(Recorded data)
════════

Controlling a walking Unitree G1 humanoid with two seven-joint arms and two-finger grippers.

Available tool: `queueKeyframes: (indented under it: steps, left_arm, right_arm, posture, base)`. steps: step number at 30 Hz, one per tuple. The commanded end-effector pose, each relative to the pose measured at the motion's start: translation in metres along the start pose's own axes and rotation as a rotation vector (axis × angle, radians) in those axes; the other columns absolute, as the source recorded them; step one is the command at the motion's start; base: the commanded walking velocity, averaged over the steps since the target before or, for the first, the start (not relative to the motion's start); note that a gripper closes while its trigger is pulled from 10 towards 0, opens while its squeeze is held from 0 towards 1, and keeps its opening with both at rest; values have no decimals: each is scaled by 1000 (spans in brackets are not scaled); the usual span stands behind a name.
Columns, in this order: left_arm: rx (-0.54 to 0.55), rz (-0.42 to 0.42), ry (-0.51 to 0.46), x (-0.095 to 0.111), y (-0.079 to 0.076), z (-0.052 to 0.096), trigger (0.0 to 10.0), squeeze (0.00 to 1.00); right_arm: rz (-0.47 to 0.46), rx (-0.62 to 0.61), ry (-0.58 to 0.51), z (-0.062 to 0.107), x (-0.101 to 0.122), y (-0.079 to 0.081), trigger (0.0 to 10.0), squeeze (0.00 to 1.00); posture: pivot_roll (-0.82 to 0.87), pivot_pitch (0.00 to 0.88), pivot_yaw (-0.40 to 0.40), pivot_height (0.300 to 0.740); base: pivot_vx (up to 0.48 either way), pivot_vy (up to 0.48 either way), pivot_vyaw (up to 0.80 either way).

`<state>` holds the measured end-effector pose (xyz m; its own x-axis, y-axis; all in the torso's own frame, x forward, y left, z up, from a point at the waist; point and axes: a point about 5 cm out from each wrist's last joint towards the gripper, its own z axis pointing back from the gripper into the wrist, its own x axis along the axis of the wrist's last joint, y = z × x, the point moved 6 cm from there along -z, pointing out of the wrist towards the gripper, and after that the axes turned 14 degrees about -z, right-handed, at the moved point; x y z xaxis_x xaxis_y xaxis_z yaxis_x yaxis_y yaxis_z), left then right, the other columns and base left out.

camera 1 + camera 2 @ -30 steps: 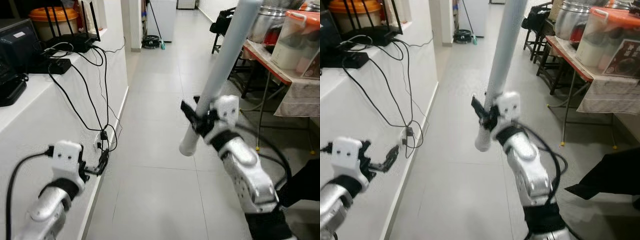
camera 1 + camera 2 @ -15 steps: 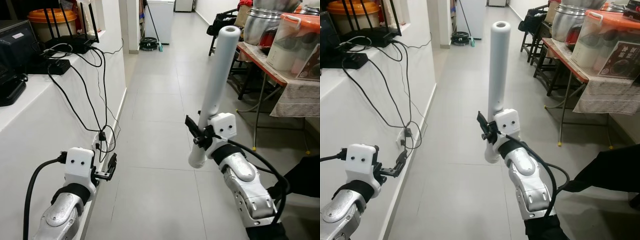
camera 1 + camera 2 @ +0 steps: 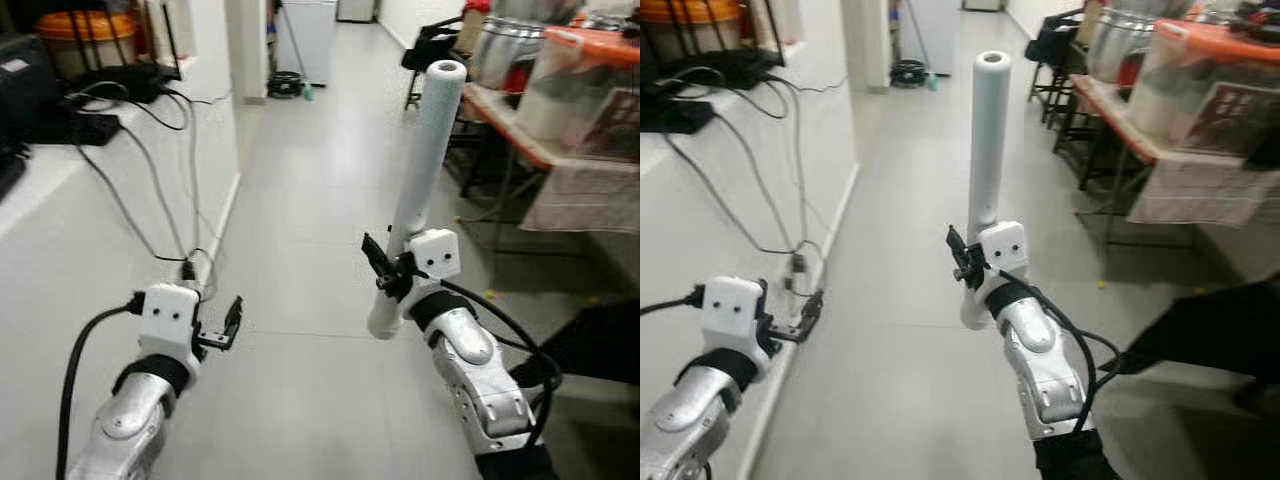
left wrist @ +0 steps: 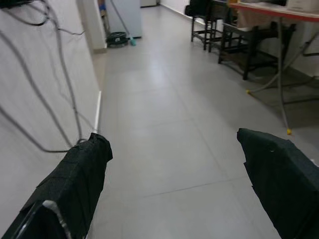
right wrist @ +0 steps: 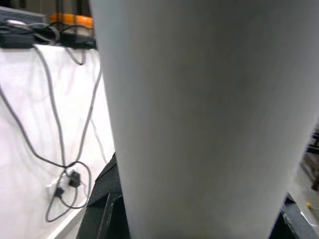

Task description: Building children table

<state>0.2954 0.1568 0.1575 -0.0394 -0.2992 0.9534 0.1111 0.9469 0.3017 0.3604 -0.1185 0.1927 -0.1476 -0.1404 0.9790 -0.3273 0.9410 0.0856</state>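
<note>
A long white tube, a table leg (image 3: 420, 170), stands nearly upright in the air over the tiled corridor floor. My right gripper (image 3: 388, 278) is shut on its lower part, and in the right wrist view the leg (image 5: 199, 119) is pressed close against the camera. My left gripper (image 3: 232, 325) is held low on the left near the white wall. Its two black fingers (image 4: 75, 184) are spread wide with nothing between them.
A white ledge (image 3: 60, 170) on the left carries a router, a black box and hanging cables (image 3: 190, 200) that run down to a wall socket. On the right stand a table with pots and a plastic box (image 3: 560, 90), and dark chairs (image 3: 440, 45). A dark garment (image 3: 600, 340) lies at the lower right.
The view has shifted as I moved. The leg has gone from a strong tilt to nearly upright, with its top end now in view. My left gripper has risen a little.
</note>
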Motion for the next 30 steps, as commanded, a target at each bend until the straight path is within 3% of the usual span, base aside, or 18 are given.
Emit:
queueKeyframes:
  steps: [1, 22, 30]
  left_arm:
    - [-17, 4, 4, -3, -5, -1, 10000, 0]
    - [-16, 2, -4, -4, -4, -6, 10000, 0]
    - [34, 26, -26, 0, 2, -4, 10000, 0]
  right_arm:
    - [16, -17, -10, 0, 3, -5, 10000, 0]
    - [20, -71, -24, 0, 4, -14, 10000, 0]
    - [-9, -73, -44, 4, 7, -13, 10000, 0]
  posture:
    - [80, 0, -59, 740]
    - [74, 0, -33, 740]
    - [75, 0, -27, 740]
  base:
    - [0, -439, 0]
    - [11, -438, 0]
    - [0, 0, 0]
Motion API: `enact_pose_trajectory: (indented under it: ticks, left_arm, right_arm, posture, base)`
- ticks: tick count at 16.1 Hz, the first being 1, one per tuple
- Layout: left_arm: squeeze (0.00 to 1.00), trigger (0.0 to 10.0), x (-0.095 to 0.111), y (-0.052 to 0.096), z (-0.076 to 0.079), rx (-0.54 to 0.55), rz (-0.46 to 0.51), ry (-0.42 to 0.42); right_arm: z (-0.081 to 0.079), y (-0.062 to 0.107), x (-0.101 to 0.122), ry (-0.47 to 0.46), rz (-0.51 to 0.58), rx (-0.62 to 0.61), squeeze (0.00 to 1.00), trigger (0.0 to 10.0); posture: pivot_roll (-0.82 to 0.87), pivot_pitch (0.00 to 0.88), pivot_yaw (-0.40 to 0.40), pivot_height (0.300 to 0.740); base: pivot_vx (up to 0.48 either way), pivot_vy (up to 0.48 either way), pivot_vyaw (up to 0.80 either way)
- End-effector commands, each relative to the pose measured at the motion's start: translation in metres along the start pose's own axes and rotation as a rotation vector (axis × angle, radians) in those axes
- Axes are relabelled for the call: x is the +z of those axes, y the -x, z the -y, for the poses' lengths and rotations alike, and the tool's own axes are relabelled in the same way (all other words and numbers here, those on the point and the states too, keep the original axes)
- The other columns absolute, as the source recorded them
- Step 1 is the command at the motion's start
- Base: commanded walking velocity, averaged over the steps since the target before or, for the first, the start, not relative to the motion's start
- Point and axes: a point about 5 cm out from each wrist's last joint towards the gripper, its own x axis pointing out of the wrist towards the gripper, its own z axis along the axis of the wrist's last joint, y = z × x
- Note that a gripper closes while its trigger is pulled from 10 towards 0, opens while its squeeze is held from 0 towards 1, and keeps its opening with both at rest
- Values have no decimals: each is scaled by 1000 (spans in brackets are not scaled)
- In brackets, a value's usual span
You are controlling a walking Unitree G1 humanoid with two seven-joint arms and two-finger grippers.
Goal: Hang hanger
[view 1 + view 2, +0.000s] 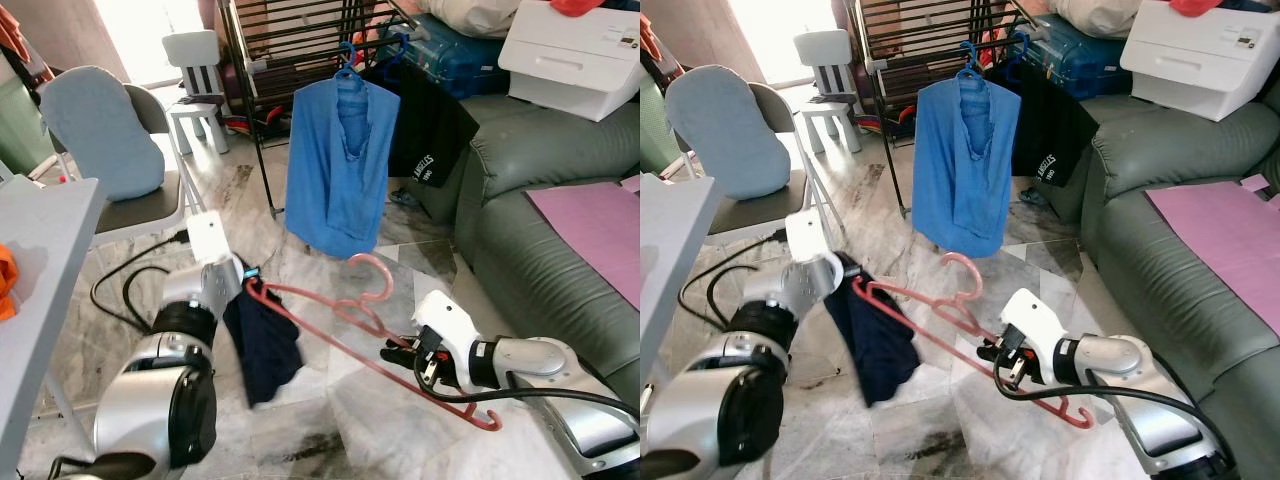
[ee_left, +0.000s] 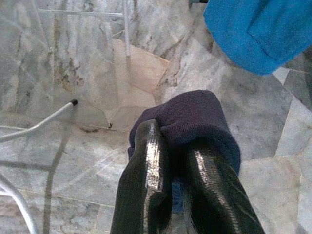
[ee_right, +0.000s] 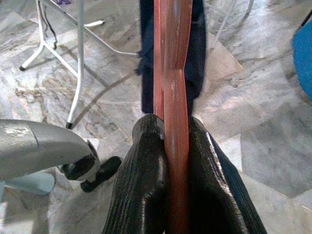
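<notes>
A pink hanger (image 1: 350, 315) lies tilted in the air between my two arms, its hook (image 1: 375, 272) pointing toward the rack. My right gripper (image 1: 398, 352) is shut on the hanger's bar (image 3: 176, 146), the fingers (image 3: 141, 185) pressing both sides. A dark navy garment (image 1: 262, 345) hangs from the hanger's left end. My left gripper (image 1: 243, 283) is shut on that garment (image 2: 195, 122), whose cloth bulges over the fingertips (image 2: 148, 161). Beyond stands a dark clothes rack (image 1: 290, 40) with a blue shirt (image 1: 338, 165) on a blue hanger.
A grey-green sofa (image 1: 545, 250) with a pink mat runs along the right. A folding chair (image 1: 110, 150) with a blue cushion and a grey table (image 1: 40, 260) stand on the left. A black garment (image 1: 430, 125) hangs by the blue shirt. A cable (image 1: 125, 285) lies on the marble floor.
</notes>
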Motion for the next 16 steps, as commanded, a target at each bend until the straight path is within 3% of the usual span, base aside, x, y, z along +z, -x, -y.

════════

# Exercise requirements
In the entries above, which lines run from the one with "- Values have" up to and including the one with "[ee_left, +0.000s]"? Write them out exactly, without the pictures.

# Result of this task
- Values have no decimals: each is scaled by 1000 (spans in brackets are not scaled)
- In brackets, a value's usual span
You are controlling a walking Unitree G1 humanoid with two seven-joint arms and two-finger grippers.
Goal: Hang hanger
[view 1 + view 2, +0.000s] 
[ee_left, +0.000s] 

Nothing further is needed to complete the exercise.